Although recent court rulings led Los Angeles County to reverse its ban on indoor worship, the region’s health officials asked the public on Christmas Eve to avoid such gatherings anyway — citing the hospitals that are overwhelmed by the surge in coronavirus cases.
“No matter what a Superior Court judge says and given what’s happening now, it is simply too risky to gather indoors with other people who do not live with you,” the L.A. County Department of Public Health said in a statement.
Coronavirus cases and hospitalizations began rising sharply across the state in mid-November. Currently, L.A. County hospitals are admitting about 1,000 new COVID-19 patients every day, and nearly one in five residents tested for the coronavirus is positive, the health department said.
As of Tuesday, when the state last updated its data, only 355 ICU beds in L.A. County were available out of 21,556 licensed beds.
The county has struggled to contain COVID-19 cases for months and has imposed some of the strictest health restrictions in the state, including prohibiting indoor church services. But the county health department lifted the ban over the weekend after a Kern County judge stopped the state, L.A. County and other jurisdictions from enforcing it, the Los Angeles Times reported. The judge cited the Supreme Court‘s decision in November to block attendance limits at houses of worship in New York.
In lifting the ban, L.A. County’s health officials issued mandates for indoor services, including physical distancing and the use of facial coverings. The requirements only “help to reduce the risk, but do not eliminate it,” the health department emphasized Thursday.
The agency encouraged people to instead worship outdoors or stream a church service online.

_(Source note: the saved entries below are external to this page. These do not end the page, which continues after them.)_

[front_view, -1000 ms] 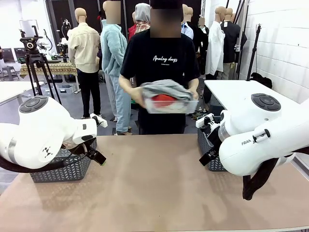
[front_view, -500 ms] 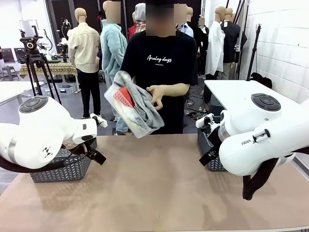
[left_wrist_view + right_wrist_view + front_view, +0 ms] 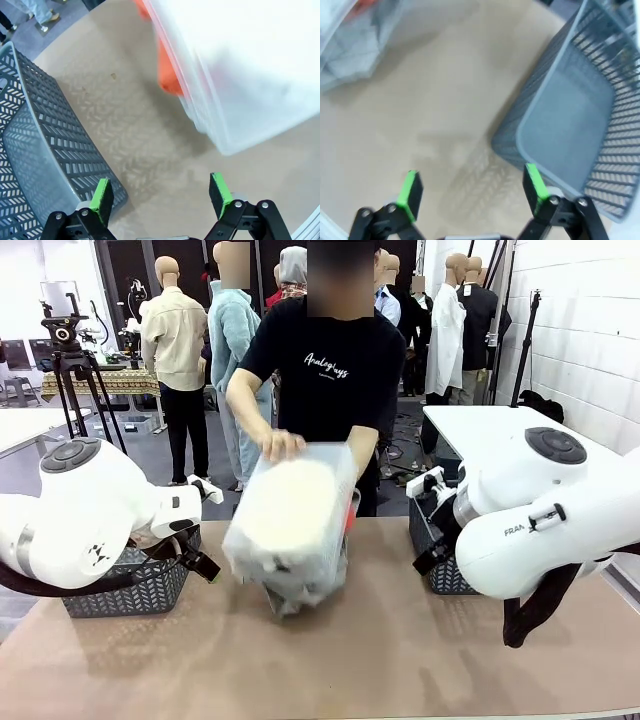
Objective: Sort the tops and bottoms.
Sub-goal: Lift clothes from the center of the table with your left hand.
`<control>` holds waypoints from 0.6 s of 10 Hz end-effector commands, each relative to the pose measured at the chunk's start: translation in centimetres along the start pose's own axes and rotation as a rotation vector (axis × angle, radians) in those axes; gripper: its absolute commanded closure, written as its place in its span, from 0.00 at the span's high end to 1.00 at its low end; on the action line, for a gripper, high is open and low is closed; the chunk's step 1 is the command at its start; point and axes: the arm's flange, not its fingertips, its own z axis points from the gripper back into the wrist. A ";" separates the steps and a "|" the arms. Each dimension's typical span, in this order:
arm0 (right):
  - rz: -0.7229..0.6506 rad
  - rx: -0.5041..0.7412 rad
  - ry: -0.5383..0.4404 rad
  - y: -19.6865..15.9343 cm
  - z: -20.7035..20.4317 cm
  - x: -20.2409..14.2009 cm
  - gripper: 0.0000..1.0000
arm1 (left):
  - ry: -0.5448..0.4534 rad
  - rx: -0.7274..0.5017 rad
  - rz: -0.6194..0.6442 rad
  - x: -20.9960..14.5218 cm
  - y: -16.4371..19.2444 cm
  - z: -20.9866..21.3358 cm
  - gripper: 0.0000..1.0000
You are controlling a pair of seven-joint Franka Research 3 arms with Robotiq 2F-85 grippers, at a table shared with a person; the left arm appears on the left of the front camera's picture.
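I am a two-armed robot at a tan table (image 3: 400, 660), facing a person in a black T-shirt. The person's hand (image 3: 280, 445) presses on a clear plastic bin (image 3: 292, 525) held tipped over above the middle of the table, blurred. Clothes hang out of its lower edge: an orange-red top (image 3: 169, 75) at one side and grey cloth (image 3: 285, 600) underneath, down by the tabletop. My left gripper (image 3: 161, 195) hangs over bare table with its jaws spread wide and nothing between them, just beside a grey mesh basket (image 3: 45, 145). My right gripper (image 3: 472, 190) is likewise wide apart and empty, next to a second grey basket (image 3: 570, 125).
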 end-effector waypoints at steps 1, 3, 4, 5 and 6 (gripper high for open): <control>0.016 -0.071 -0.072 -0.3 6.3 -0.1 1.00 | 0.064 -0.006 0.040 0.0 -2.2 3.7 1.00; -0.009 -0.107 -0.139 -1.9 12.1 -0.7 1.00 | 0.149 0.007 0.072 0.4 -5.9 7.4 1.00; -0.049 -0.109 -0.153 -2.8 13.8 -1.2 1.00 | 0.172 0.029 0.096 0.7 -7.9 8.6 1.00; -0.089 -0.098 -0.161 -3.9 14.7 -1.9 1.00 | 0.185 0.049 0.125 1.2 -10.4 9.3 1.00; -0.122 -0.067 -0.178 -4.9 15.1 -2.7 1.00 | 0.197 0.059 0.204 1.5 -13.4 9.3 1.00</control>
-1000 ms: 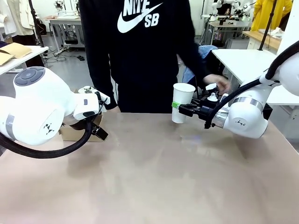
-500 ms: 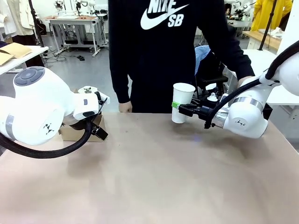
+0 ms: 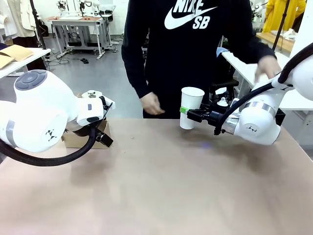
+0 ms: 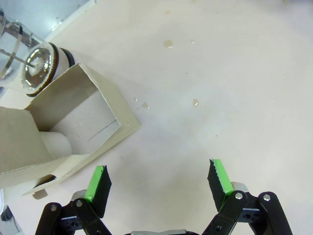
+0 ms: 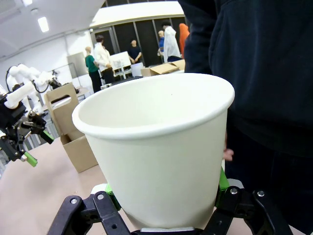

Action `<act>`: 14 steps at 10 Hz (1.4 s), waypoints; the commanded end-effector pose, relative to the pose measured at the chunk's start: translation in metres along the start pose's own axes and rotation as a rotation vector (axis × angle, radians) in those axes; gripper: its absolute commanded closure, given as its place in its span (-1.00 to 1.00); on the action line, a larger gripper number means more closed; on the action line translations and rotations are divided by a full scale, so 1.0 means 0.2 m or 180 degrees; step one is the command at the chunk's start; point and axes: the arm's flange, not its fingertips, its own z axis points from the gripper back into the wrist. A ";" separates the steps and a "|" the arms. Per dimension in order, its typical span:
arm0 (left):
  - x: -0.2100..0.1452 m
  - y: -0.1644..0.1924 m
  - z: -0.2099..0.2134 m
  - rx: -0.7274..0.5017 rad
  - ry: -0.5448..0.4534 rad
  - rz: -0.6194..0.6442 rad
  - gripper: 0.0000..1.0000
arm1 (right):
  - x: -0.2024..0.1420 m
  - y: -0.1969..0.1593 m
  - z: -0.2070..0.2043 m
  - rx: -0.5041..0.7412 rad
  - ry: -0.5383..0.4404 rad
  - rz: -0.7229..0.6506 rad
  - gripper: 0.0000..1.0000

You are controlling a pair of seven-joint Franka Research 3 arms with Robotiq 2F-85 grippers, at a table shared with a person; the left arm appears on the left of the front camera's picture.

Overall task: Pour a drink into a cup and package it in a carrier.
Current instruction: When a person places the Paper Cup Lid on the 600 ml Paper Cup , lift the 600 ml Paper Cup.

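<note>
A tall white paper cup [image 3: 191, 106] stands upright and lidless just above the far edge of the table, with my right gripper [image 3: 188, 115] shut on its lower half. In the right wrist view the cup [image 5: 159, 142] looks empty, and the right gripper [image 5: 164, 198] clamps its base. My left gripper [image 4: 159, 180] hangs open over bare tabletop, right beside the brown cardboard carrier [image 4: 63, 129]. The carrier [image 3: 73, 139] sits at the far left, half hidden behind my left arm. A clear glass pitcher [image 4: 34, 66] with a metal lid stands behind it; the drink itself is hidden.
A person in a black hoodie [image 3: 190, 54] stands at the far edge, one hand [image 3: 152, 105] low near the table, the other hand [image 3: 266, 66] raised at the right. A few small drops [image 4: 168, 44] lie on the beige tabletop [image 3: 161, 186].
The person has stepped to the right along the far side and lifted a hand away from my right gripper. Both arms and the cup have stayed still.
</note>
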 end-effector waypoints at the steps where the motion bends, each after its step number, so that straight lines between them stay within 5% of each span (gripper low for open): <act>1: 0.00 0.00 0.00 -0.0005 -0.0004 0.0003 -1.00 | 0.01 0.00 -0.01 0.0008 -0.0015 -0.0004 -0.61; 14: 0.00 0.00 0.00 -0.0005 -0.0004 0.0003 -1.00 | 0.01 0.00 -0.01 0.0008 -0.0015 -0.0004 -0.61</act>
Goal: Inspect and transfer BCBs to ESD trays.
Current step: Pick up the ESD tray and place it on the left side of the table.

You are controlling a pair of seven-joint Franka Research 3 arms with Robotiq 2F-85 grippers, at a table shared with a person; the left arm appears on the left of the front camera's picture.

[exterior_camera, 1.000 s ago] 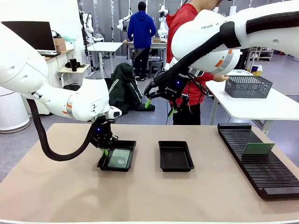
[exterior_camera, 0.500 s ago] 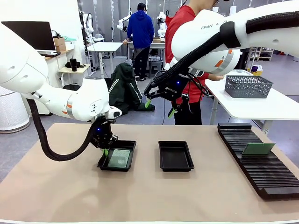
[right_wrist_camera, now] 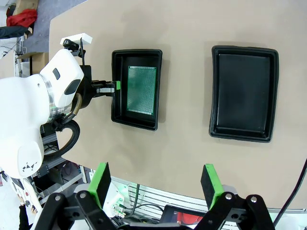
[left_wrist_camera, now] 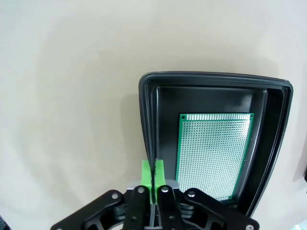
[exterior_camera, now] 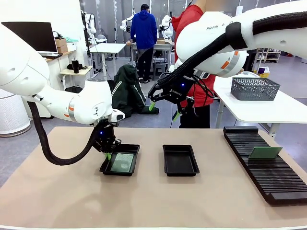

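Left hand (left_wrist_camera: 153, 167) stays shut at the tray (left_wrist_camera: 146, 120) rim; right hand (right_wrist_camera: 155, 172) hangs open, empty. Nothing moves: I judge the board (left_wrist_camera: 213, 153) settled.

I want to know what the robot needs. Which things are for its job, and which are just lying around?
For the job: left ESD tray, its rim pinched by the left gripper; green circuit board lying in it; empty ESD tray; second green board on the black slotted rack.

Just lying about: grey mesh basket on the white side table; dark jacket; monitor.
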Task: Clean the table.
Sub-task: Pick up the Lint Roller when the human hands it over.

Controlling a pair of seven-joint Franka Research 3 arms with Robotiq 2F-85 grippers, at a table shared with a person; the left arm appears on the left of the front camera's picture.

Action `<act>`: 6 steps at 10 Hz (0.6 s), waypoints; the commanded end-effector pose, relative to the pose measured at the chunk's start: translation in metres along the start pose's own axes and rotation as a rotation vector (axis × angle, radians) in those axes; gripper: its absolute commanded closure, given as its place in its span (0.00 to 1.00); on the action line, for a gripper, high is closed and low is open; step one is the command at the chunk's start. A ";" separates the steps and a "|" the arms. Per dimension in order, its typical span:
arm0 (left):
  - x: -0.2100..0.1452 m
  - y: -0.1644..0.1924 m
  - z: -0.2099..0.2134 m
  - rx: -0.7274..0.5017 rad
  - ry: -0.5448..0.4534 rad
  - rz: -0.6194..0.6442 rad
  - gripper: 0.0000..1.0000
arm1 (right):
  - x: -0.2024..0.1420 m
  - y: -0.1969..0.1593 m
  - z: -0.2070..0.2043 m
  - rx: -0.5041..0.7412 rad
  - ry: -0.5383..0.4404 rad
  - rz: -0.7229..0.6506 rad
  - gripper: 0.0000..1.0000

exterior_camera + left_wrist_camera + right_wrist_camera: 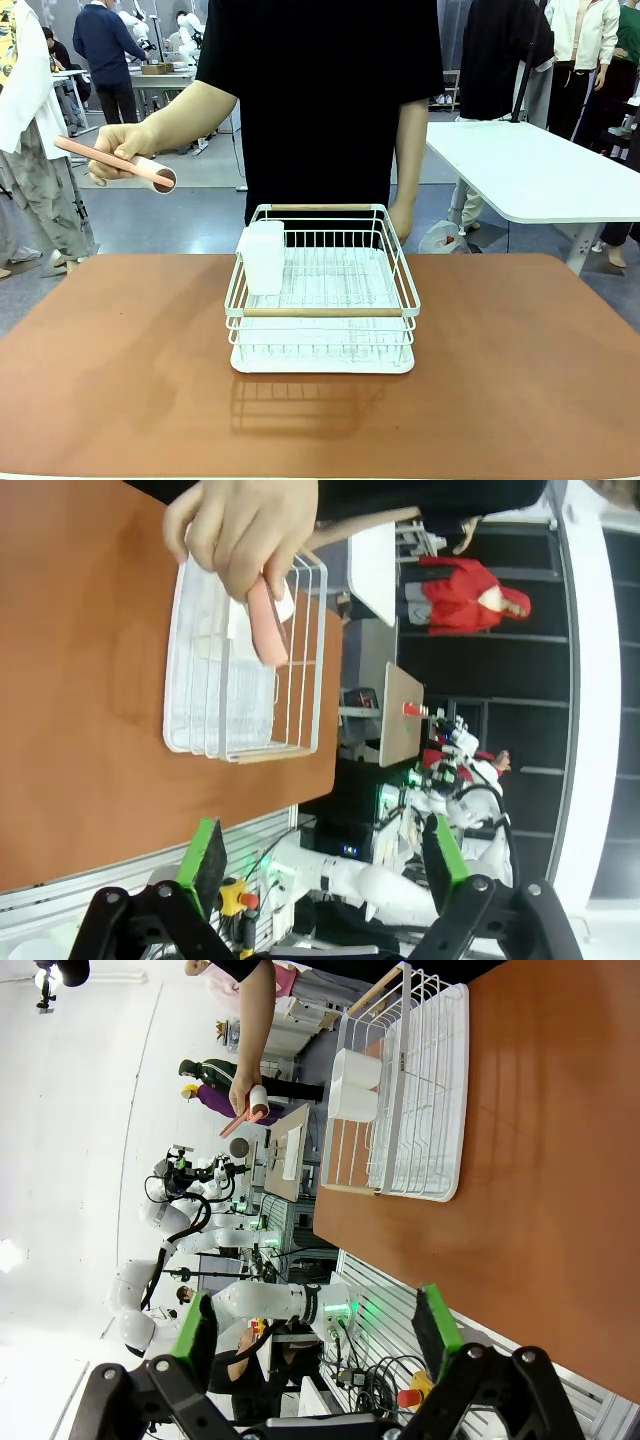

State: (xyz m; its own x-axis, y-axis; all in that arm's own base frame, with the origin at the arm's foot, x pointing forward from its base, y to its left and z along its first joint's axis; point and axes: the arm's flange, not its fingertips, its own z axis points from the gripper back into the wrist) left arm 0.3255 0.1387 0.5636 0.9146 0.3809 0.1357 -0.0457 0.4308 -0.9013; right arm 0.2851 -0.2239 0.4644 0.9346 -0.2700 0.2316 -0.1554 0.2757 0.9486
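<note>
One table (120, 340), one wire rack (322, 300), one pink roller (115, 163).

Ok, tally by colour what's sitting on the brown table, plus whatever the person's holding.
White: 2, the wire rack and the container at its corner
Pink: 1, the tool in the person's hand
Total: 3
</note>
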 end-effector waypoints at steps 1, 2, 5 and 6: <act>-0.009 0.001 -0.027 0.044 -0.052 0.028 0.00 | 0.000 0.004 0.002 0.013 -0.001 0.008 0.00; -0.005 0.003 -0.038 0.058 -0.080 0.037 0.00 | 0.000 0.004 0.002 0.013 -0.001 0.008 0.00; 0.006 0.007 -0.068 0.064 -0.162 0.096 0.00 | 0.000 0.004 0.002 0.013 -0.001 0.008 0.00; 0.008 0.007 -0.075 0.076 -0.186 0.108 0.00 | 0.000 0.004 0.002 0.013 -0.001 0.008 0.00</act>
State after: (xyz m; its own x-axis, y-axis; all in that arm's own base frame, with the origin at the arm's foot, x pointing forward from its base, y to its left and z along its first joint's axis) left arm 0.3567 0.0936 0.5298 0.8452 0.5186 0.1291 -0.1439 0.4536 -0.8795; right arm 0.2852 -0.2239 0.4644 0.9347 -0.2699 0.2314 -0.1552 0.2759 0.9486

“The local emergency rooms and hospitals are over-capacity. And there are no indications of an end in sight to the current surge,” the health department said in its statement.
Local Catholic church leader Archbishop José H. Gomez also said that celebrating mass outdoors is safer. However, the Archdiocese of Los Angeles said that “if a pastor believes it is better to offer live-streamed Mass only or to celebrate Mass indoors (if permitted by his County and in keeping with their protocols), he may proceed accordingly.” The group released additional guidelines intended to avoid the spread of the coronavirus inside churches.
Meanwhile, an attorney for the Pasadena-based Harvest Rock Church said it will continue to fight state restrictions that are affecting its other locations in California.
“The option to attend church in the house of God is a sacred right that we intend to protect for both our family and friends,” a statement on the group’s website said.